Richard Weatherford est un pilier de sa communauté dans la petite ville de Stock, Arkansas, le genre de petit bled où tout le monde se connait et s'observe. Pasteur très impliqué, père de cinq enfants, favorable à la prohibition (il lutte activement pour empêcher tous les débits de boisson dans sa paroisse), Richard a pourtant ses failles comme nous tous. Il a eu une brève liaison avec un jeune homme très perturbé, et se retrouve victime de chantage. Il a vingt-quatre heures pour trouver trente mille dollars, alors que c'est la veille de Pâques, l'un des jours les plus chargés pour lui. Et cet homme fort estimable en apparence va dévoiler une facette inattendue de sa personnalité.
"Aucune offre de salut ne paraît invraisemblable à un homme qui ne demande qu'à être sauvé."
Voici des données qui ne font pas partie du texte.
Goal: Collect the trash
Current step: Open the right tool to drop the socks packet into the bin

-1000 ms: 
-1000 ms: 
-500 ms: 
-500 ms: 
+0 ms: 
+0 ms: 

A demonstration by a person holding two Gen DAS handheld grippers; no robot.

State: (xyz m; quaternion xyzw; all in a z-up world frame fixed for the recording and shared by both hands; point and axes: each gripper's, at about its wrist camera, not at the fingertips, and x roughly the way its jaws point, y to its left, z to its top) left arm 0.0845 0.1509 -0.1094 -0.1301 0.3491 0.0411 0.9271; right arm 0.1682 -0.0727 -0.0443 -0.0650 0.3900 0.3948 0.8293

Au départ on trouve Richard plutôt sympathique, on espère vraiment qu'il va se sortir de cette pénible situation (que celui qui n'a jamais fauté lui lance la première pierre...), car il a tout à perdre dans cette histoire : sa réputation, sa famille, sa position sociale. Il va s'agiter comme un beau diable pour trouver une solution, quelque désespérée qu'elle apparaisse. Il va donc s'adresser à la plus mauvaise personne pour régler son problème, quelqu'un qui se trouve dans une situation tout aussi désespérée et qui est prêt à tout pour s'en sortir parce qu'il n'a plus grand chose à perdre. Richard va ainsi sans le vouloir mettre en branle une chaine d'évènements impliquant plusieurs autres personnes, et la situation va totalement lui échapper....
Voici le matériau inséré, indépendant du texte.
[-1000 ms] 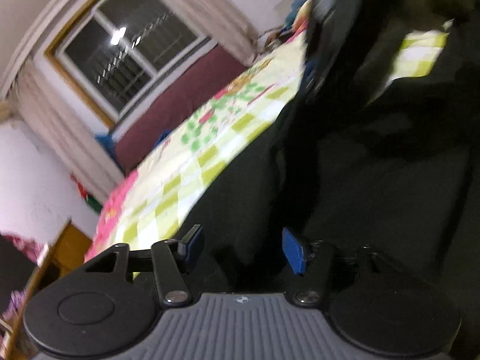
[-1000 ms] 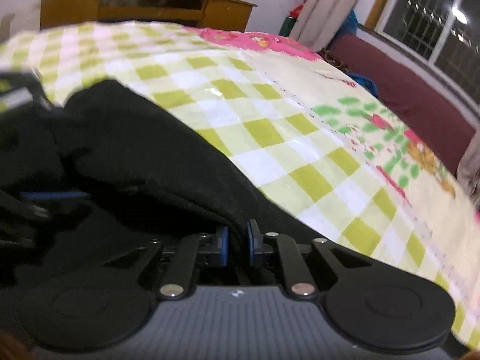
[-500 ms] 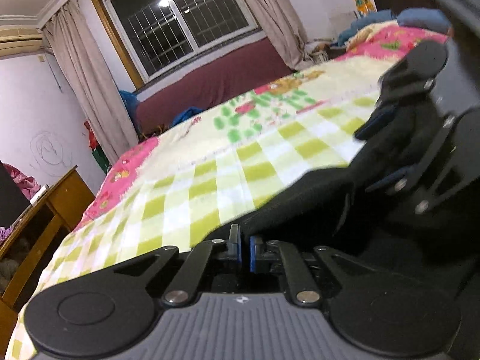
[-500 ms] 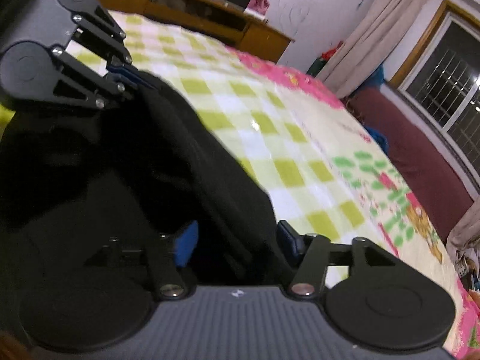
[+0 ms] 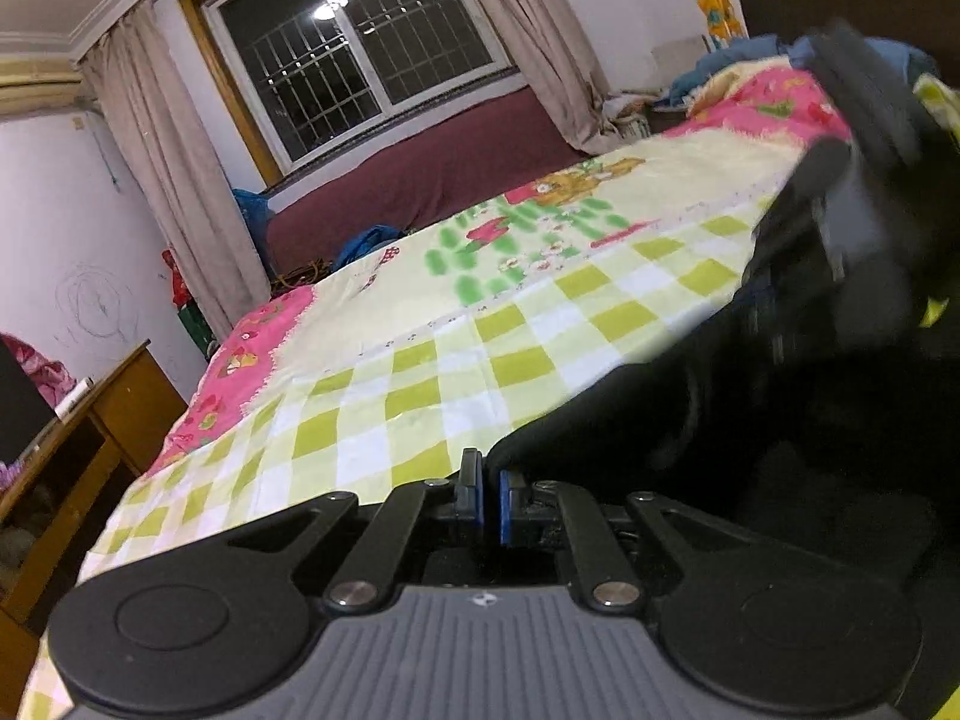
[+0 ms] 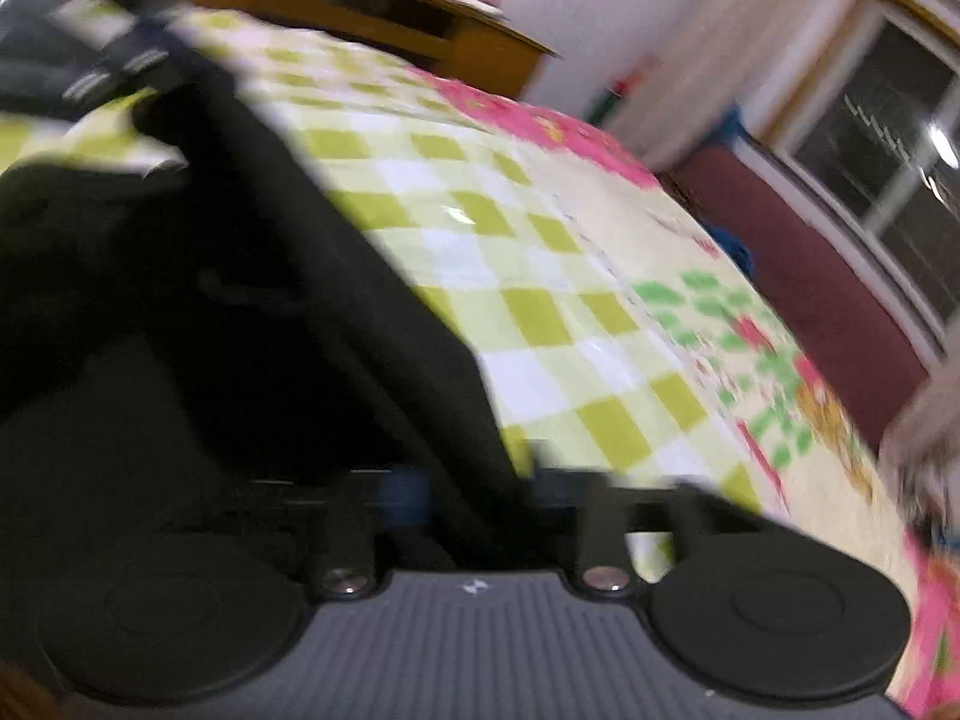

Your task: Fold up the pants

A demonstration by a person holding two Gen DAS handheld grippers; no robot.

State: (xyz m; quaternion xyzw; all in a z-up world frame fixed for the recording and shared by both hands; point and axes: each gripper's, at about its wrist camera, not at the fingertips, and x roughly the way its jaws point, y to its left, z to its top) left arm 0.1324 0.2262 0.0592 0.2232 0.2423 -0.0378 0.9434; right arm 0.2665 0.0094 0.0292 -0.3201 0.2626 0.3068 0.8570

"Le diable promet la même solution facile à tous les problèmes, la même rustine pour toutes les brèches : fais ce que tu veux."
L'auteur imagine un étouffant huis clos dans cette petite ville, où tout se déroule entre l’église, deux ou trois maisons et un bar, en même temps qu'une course contre la temps. Sottise, maladresse et brutalité vont se combiner en un crescendo dramatique où les plus coupables ne sont pas ceux que l'on croit, dans cette Amérique de 2016 qui s’apprête à voter pour Trump, et où l'on découvre que le roi est nu. L'histoire est racontée tour à tour par tous les protagonistes, donnant à voir les différentes motivations de chacun. Rien de tel pour déjouer la comédie des apparences, car bien sûr personne n'est complètement blanc dans cette histoire, qui emporte complètement le lecteur et le laisse sonné.
"Il avait essentiellement célébré l'hypocrisie de la ville. Il avait béni les mensonges que les gens d'ici se racontent. Il leur disait qu'ils étaient de bons, de respectables chrétiens, peu importait la petitesse et la mesquinerie de leur vie. Nous le détestions pour ça."
Titre original : Dry County.
Traduit de l'anglais (Etats-Unis) par Sophie Aslanides.
Gallmeister, coll. Americana, 2019. - 320 p.